Le Scandale Epstein : Jack Lang Sort Du Silence
Un mois après sa démission forcée de l’Institut du monde arabe, Jack Lang brise le silence dans une lettre incendiaire adressée à ses proches. Le 9 mars 2026, l’ancien ministre de la Culture qualifie d’« abominable campagne de calomnie » les révélations qui l’ont plongé au cœur du scandale Epstein. Une sortie fracassante qui marque un tournant radical dans sa stratégie de communication.
Les documents judiciaires américains dévoilés en février dernier ont frappé de plein fouet l’icône culturelle française : son nom apparaît 673 fois dans les archives du prédateur sexuel Jeffrey Epstein. Courriels, photographies, fichiers divers témoignent de liens réguliers avec le milliardaire criminel. Face à la déferlante médiatique, Lang avait d’abord tenté la défense classique, se déclarant « blanc comme neige » et dénonçant un « tsunami de mensonges ». Mais la pression politique s’est rapidement intensifiée, contraignant le socialiste historique à quitter la présidence qu’il occupait depuis treize ans.
Dans sa missive de deux pages révélée par le journaliste Laurent Valdiguié, l’ancien ministre change radicalement de registre. Il se pose désormais en victime d’une machination et promet de combattre « avec la dernière énergie » pour l’honneur de son épouse Monique et de ses filles Caroline et Valérie. Un contre-feu destiné à renverser le rapport de force, alors qu’une enquête préliminaire du Parquet national financier le vise, lui et sa fille Caroline, pour « blanchiment de fraude fiscale aggravée ».

Les Accusations Contre Ses « Amis » : Une Charge Inattendue
Mais la stratégie de Jack Lang ne se limite pas à clamer son innocence.

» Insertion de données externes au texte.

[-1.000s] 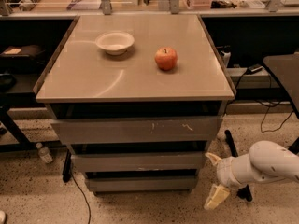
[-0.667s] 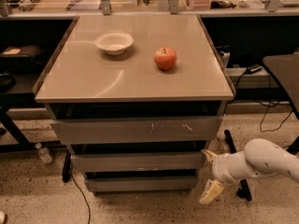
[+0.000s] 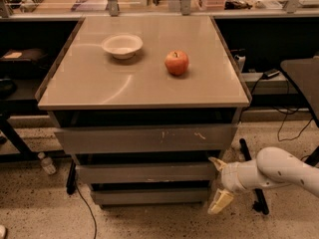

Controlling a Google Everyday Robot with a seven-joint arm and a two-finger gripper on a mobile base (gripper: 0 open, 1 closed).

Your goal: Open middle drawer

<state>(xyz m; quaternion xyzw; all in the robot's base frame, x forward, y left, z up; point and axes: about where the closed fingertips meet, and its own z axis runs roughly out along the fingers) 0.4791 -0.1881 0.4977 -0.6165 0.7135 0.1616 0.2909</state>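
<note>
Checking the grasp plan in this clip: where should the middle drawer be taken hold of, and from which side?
Probably the front of the middle drawer at its right end, coming from the right. The front is flat with no handle, so only its edges offer purchase, and the gripper sits at that end, jaws open.

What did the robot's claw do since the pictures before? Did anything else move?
The claw slid a little to the left, toward the right end of the middle drawer. Its upper finger now sits close to that corner. It is open and has grabbed nothing. The middle drawer is shut as before, and the bowl and the apple have not moved.
</note>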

L’ancien ministre passe à l’offensive en accusant directement ceux qu’il considère comme les véritables responsables de son calvaire : ses propres « amis ». Dans sa lettre, il dénonce avec virulence « ceux qui se disent mes amis et qui n’ont eu de cesse de distiller du venin ». Une charge frontale qui bouleverse les codes de la solidarité socialiste.

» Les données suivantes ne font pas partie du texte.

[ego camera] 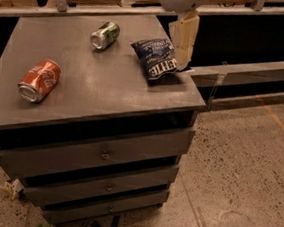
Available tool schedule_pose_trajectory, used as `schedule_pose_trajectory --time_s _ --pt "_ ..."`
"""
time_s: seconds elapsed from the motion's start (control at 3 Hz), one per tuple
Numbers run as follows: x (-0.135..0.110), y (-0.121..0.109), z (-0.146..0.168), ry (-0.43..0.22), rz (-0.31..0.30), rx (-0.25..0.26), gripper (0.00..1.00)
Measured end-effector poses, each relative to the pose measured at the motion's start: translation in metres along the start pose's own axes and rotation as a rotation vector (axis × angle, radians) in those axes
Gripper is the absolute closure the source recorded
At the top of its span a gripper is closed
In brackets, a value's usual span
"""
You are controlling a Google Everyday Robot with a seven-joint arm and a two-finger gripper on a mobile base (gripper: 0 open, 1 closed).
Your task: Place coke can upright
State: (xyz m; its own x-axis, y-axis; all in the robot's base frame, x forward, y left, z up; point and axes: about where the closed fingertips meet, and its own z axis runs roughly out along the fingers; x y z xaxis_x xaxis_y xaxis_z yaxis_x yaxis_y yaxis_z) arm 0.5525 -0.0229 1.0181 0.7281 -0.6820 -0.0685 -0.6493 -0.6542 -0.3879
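Note:
The coke can (39,80) is red-orange with white script. It lies on its side near the left edge of the grey cabinet top (99,89), silver end toward the front. My gripper (184,38) hangs at the top of the view, over the cabinet's back right edge, just right of the dark blue chip bag (155,59). It is far from the coke can and holds nothing that I can see.
A green-and-silver can (105,35) lies on its side at the back middle of the top. The cabinet has three drawers (98,154) below. Dark shelving and rails run behind it. A speckled floor (241,175) lies to the right.

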Motion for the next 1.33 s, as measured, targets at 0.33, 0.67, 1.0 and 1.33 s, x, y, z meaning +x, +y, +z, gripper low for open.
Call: schedule_pose_trajectory --time_s 0.33,0.67,1.0,1.33 --pt "-0.008 -0.044 0.015 0.009 -0.129 -0.001 0.0" --pt "-0.03 -0.083 0.045 0.016 -0.293 -0.017 0.0" --pt "-0.045 -0.104 0.09 0.008 -0.406 -0.082 0.0" --pt "-0.051 -0.112 0.134 -0.005 -0.482 -0.151 0.0"
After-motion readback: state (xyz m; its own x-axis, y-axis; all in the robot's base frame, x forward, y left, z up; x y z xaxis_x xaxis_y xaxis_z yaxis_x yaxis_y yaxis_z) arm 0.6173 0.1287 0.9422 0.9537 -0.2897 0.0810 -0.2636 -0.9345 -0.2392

Sans nommer explicitement ses cibles, Lang pointe du doigt l’entourage politique qui, selon lui, a alimenté la polémique par des « fuites calculées » et des « trahisons orchestrées ». Le retournement est spectaculaire : de personnalité mise en cause dans l’affaire Epstein, il se transforme en accusateur, dénonçant les manœuvres internes au Parti socialiste. Plusieurs proches du dossier évoquent des tensions anciennes au sein de la direction de l’IMA, où certains administrateurs auraient profité du scandale pour précipiter son départ.